Without the images, print every line of the material below exactly as given.
Top of Data shown
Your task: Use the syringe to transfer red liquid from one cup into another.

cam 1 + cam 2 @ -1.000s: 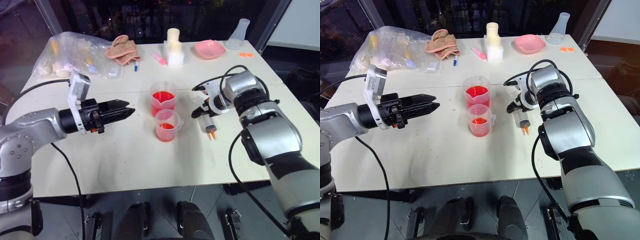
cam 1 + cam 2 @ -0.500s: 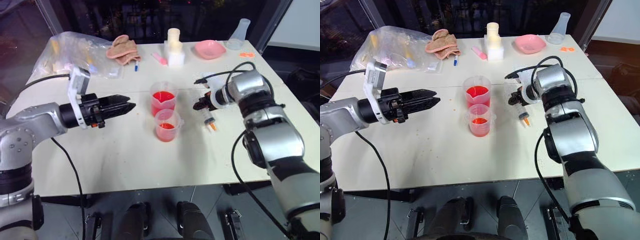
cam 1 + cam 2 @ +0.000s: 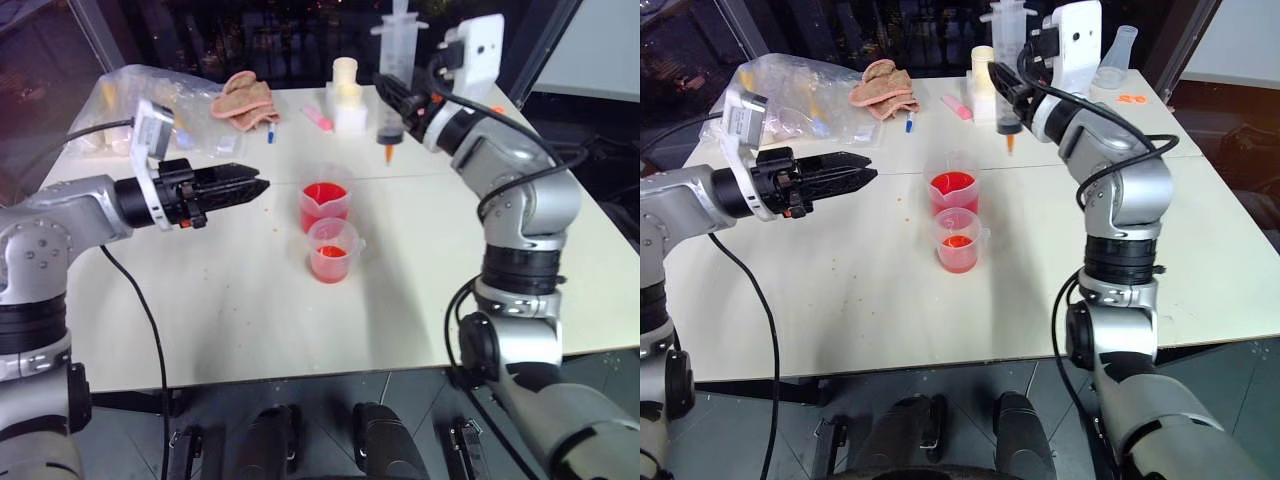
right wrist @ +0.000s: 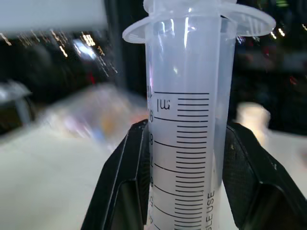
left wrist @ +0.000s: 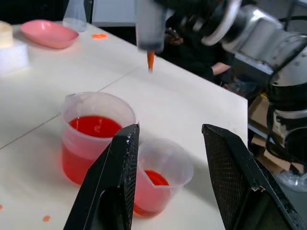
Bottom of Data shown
Exercise solution
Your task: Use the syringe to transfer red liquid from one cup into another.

cam 1 + cam 2 @ -1.000s: 
cam 1 + cam 2 @ -0.500s: 
cam 1 + cam 2 @ +0.000s: 
right wrist @ +0.000s: 
left wrist @ +0.000s: 

The response to this exercise is now finished.